**What you need to do**
Carry over every entry exactly as written, though not the pictures it contains.

**Data provided**
====

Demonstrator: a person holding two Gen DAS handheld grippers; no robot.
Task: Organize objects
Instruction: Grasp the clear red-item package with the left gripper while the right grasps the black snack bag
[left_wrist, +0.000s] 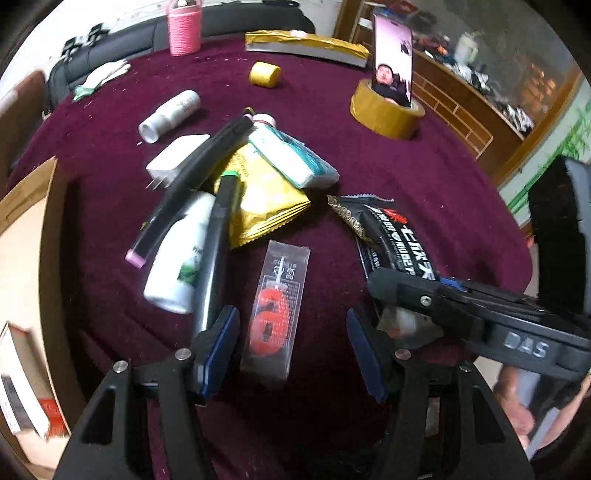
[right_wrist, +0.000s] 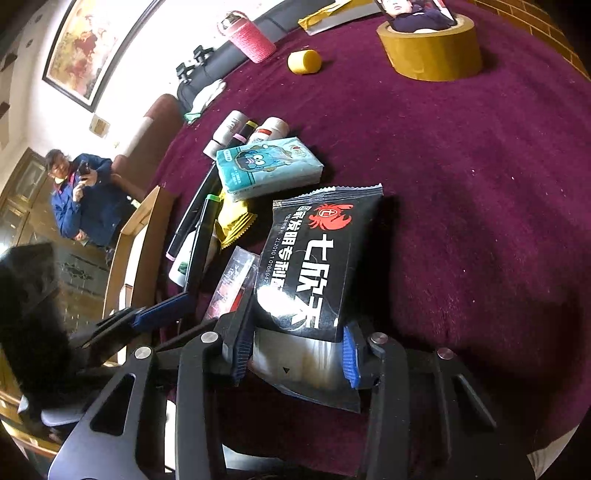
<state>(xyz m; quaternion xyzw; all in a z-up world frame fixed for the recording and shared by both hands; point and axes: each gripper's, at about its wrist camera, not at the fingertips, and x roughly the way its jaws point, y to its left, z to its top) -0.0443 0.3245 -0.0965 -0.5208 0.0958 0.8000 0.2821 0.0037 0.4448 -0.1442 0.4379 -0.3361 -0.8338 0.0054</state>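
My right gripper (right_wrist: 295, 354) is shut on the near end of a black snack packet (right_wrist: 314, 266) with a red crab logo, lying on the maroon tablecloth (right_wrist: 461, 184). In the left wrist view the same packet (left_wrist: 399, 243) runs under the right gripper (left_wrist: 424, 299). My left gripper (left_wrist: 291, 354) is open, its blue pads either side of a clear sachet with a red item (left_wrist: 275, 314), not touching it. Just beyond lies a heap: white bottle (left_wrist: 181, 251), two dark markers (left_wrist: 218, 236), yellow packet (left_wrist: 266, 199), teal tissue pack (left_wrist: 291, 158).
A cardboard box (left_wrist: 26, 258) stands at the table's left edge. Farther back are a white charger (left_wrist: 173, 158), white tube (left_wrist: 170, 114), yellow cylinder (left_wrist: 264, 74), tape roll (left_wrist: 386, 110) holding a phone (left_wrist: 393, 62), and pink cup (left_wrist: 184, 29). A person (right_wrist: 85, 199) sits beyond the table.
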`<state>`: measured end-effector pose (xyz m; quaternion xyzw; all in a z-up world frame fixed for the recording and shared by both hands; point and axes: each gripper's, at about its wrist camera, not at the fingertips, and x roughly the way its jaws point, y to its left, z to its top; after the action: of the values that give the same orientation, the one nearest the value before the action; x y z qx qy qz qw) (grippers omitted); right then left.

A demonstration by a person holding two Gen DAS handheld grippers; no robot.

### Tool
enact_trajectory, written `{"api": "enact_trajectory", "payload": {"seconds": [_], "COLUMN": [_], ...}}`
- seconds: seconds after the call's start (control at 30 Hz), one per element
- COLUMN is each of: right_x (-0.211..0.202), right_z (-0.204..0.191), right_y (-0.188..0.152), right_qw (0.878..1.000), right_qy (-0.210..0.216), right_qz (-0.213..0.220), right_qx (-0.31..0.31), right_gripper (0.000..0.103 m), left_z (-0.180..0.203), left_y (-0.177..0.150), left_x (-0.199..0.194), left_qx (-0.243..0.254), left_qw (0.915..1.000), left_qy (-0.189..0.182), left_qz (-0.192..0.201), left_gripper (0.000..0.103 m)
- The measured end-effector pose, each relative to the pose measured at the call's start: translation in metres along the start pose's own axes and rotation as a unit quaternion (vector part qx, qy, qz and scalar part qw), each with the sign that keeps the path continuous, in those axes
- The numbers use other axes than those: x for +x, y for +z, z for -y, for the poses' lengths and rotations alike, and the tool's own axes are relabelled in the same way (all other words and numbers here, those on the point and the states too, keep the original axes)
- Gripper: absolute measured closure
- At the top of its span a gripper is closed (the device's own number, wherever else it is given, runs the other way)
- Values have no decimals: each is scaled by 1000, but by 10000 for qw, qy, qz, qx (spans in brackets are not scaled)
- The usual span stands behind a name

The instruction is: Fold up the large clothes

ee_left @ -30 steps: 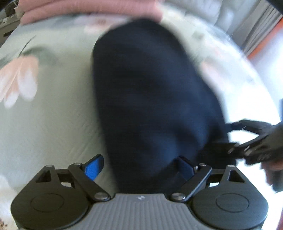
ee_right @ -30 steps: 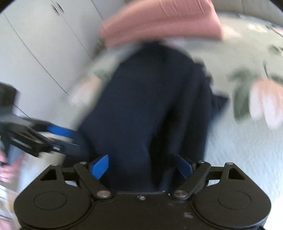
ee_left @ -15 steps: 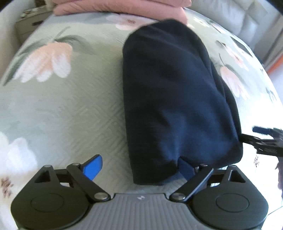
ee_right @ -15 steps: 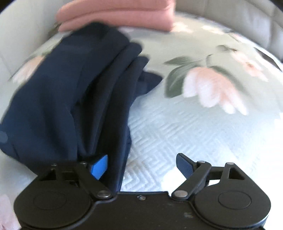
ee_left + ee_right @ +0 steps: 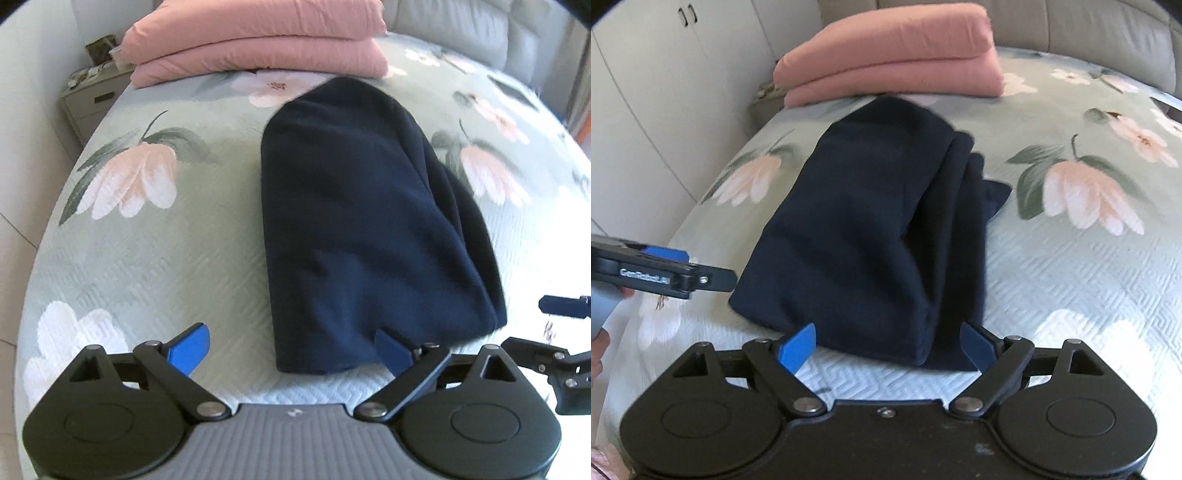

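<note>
A folded navy garment lies flat on the floral bed cover; it also shows in the right wrist view with stacked layers along its right side. My left gripper is open and empty, just short of the garment's near edge, its right finger beside the near corner. My right gripper is open and empty at the near edge too. Each gripper shows in the other's view: the right one and the left one.
A folded pink quilt lies at the head of the bed, just beyond the garment, and shows in the right wrist view. A nightstand and white wardrobe doors stand to the left. A grey padded headboard is behind.
Both grippers have let go of the navy garment and drawn back. The garment now lies still and folded on the bed.
</note>
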<state>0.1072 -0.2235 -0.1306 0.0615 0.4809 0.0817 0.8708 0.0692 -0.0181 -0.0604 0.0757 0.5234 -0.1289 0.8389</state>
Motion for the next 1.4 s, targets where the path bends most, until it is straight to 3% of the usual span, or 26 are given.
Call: {"api": "enact_trajectory", "payload": {"seconds": [0.4,0.77,0.97,1.13,1.4], "right_x": [-5,-3,-7,-7,-5], "right_z": [-5,-10,-7,-9,-7], "right_y": [-9,-11,-11,-12,-13], "right_qw": [9997,9994,9992,9974,9977], "right_qy": [-87,-55,-205,-605,-558], "right_qz": [-233,-350,-326,-264,-295], "right_qx": [79,-59,-92,-302,-254], "right_gripper": [2,2,2,2,2], "left_z": [20,15,15,14,11], "left_y": [-9,-9,-10,-10,-9], "left_x": [-2,-2,-4,-3,-2], "left_qx": [423,322,308,295,182], "left_qw": [9991,9995,9995,9996,9998], "left_qy": [26,-21,-25,20,-50], "left_qz": [18,-37,-16,-18,-34], "left_gripper": [6,5,5,5,5]}}
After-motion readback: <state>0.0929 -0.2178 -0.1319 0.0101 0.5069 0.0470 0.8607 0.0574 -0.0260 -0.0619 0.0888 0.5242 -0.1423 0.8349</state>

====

**Result**
Demonstrator: a person holding two Gen DAS handheld grippers; no robot.
Task: Organize objects
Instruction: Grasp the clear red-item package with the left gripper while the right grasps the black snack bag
[left_wrist, +0.000s] 
[right_wrist, +0.000s] 
<state>(xyz m; quaternion xyzw; all in a z-up world frame fixed for the recording and shared by both hands; point and axes: each gripper's, at about its wrist camera, not at the fingertips, and x roughly the way its jaws point, y to its left, z to its top) -0.0443 0.3245 -0.0965 -0.5208 0.0958 0.8000 0.2821 0.0037 0.4448 -0.1442 0.4379 -0.3361 -0.8338 0.0054</state>
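My right gripper (right_wrist: 295, 354) is shut on the near end of a black snack packet (right_wrist: 314, 266) with a red crab logo, lying on the maroon tablecloth (right_wrist: 461, 184). In the left wrist view the same packet (left_wrist: 399, 243) runs under the right gripper (left_wrist: 424, 299). My left gripper (left_wrist: 291, 354) is open, its blue pads either side of a clear sachet with a red item (left_wrist: 275, 314), not touching it. Just beyond lies a heap: white bottle (left_wrist: 181, 251), two dark markers (left_wrist: 218, 236), yellow packet (left_wrist: 266, 199), teal tissue pack (left_wrist: 291, 158).
A cardboard box (left_wrist: 26, 258) stands at the table's left edge. Farther back are a white charger (left_wrist: 173, 158), white tube (left_wrist: 170, 114), yellow cylinder (left_wrist: 264, 74), tape roll (left_wrist: 386, 110) holding a phone (left_wrist: 393, 62), and pink cup (left_wrist: 184, 29). A person (right_wrist: 85, 199) sits beyond the table.
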`<state>`: measured end-effector pose (xyz m; quaternion xyzw; all in a z-up world frame fixed for the recording and shared by both hands; point and axes: each gripper's, at about its wrist camera, not at the fingertips, and x roughly the way its jaws point, y to its left, z to its top; after the action: of the values that give the same orientation, the one nearest the value before the action; x y z qx qy qz qw) (grippers omitted); right then left.

A demonstration by a person holding two Gen DAS handheld grippers; no robot.

### Tool
enact_trajectory, written `{"api": "enact_trajectory", "payload": {"seconds": [_], "COLUMN": [_], ...}}`
- seconds: seconds after the call's start (control at 30 Hz), one per element
- COLUMN is each of: right_x (-0.211..0.202), right_z (-0.204..0.191), right_y (-0.188..0.152), right_qw (0.878..1.000), right_qy (-0.210..0.216), right_qz (-0.213..0.220), right_qx (-0.31..0.31), right_gripper (0.000..0.103 m), left_z (-0.180..0.203), left_y (-0.177..0.150), left_x (-0.199..0.194), left_qx (-0.243..0.254), left_qw (0.915..1.000), left_qy (-0.189..0.182), left_qz (-0.192..0.201), left_gripper (0.000..0.103 m)
- The measured end-effector pose, each relative to the pose measured at the call's start: translation in metres along the start pose's own axes and rotation as a unit quaternion (vector part qx, qy, qz and scalar part qw), each with the sign that keeps the path continuous, in those axes
- The numbers use other axes than those: x for +x, y for +z, z for -y, for the poses' lengths and rotations alike, and the tool's own axes are relabelled in the same way (all other words and numbers here, those on the point and the states too, keep the original axes)
- Gripper: absolute measured closure
- At the top of its span a gripper is closed (the device's own number, wherever else it is given, runs the other way)
- Values have no decimals: each is scaled by 1000, but by 10000 for qw, qy, qz, qx (spans in brackets are not scaled)
- The usual span stands behind a name

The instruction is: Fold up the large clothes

ee_left @ -30 steps: 
ee_right @ -30 steps: 
ee_left @ -15 steps: 
ee_right @ -15 steps: 
ee_left + ee_right @ +0 steps: 

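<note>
A folded navy garment lies flat on the floral bed cover; it also shows in the right wrist view with stacked layers along its right side. My left gripper is open and empty, just short of the garment's near edge, its right finger beside the near corner. My right gripper is open and empty at the near edge too. Each gripper shows in the other's view: the right one and the left one.
A folded pink quilt lies at the head of the bed, just beyond the garment, and shows in the right wrist view. A nightstand and white wardrobe doors stand to the left. A grey padded headboard is behind.
Both grippers have let go of the navy garment and drawn back. The garment now lies still and folded on the bed.
</note>
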<state>0.1072 -0.2235 -0.1306 0.0615 0.4809 0.0817 0.8708 0.0692 -0.0181 -0.0604 0.0757 0.5234 -0.1289 0.8389</state>
Motion for the next 1.4 s, targets where the path bends most, until it is straight to 3% of the usual span, or 26 are given.
Call: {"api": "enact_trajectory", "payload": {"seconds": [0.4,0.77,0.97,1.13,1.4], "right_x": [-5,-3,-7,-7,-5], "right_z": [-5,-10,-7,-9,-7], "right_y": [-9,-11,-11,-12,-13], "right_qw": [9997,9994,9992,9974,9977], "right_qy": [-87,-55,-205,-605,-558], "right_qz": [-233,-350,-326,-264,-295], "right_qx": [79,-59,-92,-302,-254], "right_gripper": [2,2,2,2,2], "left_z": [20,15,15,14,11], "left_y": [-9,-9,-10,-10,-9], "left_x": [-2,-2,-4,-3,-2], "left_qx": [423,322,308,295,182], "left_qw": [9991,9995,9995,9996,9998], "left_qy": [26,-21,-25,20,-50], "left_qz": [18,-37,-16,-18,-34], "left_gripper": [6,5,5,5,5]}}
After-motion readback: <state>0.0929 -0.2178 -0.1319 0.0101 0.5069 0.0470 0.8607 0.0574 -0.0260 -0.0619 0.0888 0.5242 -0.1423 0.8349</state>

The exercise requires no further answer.